First, I have to tell you about the horses.
I wrote this guy who logs with horses and teaches folks to do the same, and who’s been breeding and working Suffolk draft horses for more than three decades now. Emails followed, a conversation was struck up, I told him my intentions for working my farm and woods with horses, and somewhere in there the question arose, how soon would I be looking for my team of Suffolks?
I am never one to wait until the last minute to do or learn to do or get the things I’ll need to do, anything. So I said, I’ve got the money right now, I would just need to find someone who could use them and work them for three years until I finish this Navy gig and finally move to my farm. Thinking to myself, that would take a lot of planetary alignment to make happen, but what the hell, I’ll mention it.

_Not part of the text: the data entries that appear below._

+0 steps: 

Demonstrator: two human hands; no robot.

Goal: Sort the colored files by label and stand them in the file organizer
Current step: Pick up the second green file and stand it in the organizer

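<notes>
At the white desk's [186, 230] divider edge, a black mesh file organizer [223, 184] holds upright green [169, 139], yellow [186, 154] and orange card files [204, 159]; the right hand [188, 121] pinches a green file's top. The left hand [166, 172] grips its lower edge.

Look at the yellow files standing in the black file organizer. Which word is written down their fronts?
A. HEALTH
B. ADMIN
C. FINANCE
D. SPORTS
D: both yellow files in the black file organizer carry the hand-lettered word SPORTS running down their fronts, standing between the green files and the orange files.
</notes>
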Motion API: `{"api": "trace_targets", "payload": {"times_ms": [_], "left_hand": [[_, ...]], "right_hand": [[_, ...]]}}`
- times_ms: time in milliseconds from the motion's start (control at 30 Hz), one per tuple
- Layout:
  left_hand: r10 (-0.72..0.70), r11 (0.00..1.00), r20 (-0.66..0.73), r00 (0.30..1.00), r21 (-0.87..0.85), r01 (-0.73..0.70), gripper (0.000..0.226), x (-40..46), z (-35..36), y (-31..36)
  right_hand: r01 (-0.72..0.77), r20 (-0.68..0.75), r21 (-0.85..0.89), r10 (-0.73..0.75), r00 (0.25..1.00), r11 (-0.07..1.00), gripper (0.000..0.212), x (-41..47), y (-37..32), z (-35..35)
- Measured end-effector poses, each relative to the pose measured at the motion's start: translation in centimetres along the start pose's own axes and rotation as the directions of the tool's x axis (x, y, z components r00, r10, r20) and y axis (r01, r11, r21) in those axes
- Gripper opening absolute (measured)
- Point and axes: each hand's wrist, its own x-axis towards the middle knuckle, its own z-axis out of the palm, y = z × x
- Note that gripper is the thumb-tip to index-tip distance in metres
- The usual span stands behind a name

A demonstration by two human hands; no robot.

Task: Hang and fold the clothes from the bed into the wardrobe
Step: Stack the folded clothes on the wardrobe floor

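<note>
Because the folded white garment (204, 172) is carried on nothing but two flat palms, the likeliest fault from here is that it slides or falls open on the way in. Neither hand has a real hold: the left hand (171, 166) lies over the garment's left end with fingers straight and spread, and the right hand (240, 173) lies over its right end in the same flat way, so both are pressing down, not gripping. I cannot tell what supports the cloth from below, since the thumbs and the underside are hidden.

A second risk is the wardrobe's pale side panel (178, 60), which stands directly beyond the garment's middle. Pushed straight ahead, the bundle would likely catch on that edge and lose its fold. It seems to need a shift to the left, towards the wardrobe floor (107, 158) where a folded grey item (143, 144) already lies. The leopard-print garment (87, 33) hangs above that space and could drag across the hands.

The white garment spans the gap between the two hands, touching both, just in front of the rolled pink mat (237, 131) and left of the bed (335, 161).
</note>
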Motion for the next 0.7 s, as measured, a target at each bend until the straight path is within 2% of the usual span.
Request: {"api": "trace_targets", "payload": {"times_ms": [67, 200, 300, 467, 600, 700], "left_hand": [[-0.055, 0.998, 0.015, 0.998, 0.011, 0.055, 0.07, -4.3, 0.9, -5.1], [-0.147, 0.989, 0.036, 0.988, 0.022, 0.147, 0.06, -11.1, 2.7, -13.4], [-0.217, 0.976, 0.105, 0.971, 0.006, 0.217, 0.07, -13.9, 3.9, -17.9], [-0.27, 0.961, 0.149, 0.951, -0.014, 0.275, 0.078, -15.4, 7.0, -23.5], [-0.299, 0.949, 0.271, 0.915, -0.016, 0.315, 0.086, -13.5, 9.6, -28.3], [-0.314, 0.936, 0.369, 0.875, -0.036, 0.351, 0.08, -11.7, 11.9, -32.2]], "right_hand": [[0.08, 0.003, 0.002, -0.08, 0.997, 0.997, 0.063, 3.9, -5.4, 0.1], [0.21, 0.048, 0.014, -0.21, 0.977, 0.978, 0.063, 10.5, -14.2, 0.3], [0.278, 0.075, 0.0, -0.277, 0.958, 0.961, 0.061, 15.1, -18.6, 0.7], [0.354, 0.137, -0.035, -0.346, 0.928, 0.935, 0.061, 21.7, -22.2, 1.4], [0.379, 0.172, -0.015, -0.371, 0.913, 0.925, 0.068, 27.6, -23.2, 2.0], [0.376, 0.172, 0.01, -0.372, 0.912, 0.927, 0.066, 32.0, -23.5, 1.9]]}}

The conversation continued, and a couple of emails and phone calls later, we were discussing a team of Suffolk mares he’d pointed out for sale down in North Carolina, and he said he had a couple of young apprentices training with him there in Virginia that would be good candidates for the sort of arrangement we were talking about. The idea in essence: they use and work my team as their starter team, breed them both and keep the foals, then return them in three years as an experienced team for me to begin my work on the farm with, rather than me having to find and buy a green or barely-worked team and struggling with my learning curve as well as the horses’ that first year.
Well, the North Carolina horses didn’t work out – the seller got cold feet when my conversation turned serious and I mentioned the need for a breeding soundness exam (they were both maiden mares, 9 and 10-years old). But I’d already emailed another fella up in Michigan, who was getting out of raising Suffolks because his heart surgery had slowed him down, and had a younger pair of mother-daughter Suffolks for sale. They were big and built right, with good feet and the kind of conformation that would add a lot of good foals to the dwindling gene pool of this endangered breed of American work horses, and the only other buyer interested was an Amish farrier who would not have bred them, just worked them. So I bought ’em.
And now we’re trying to get them hauled from Michigan to Virginia. And it’s winter. And the ex-wife of the seller who agreed to get them there by the end of November, has had some issues and is only just now able to do the haul. We’ve got a three-day weather window this week, with clear skies and next-to-nothing precipitation forecast, but I’m here in Africa unable to be reached by phone with only email to coax this process along.
So today, or tomorrow, this will happen, or it won’t. I am waiting to hear.
I have my fingers crossed for the move. I’ll be waiting and watching to see “the girls” make it to Virginia.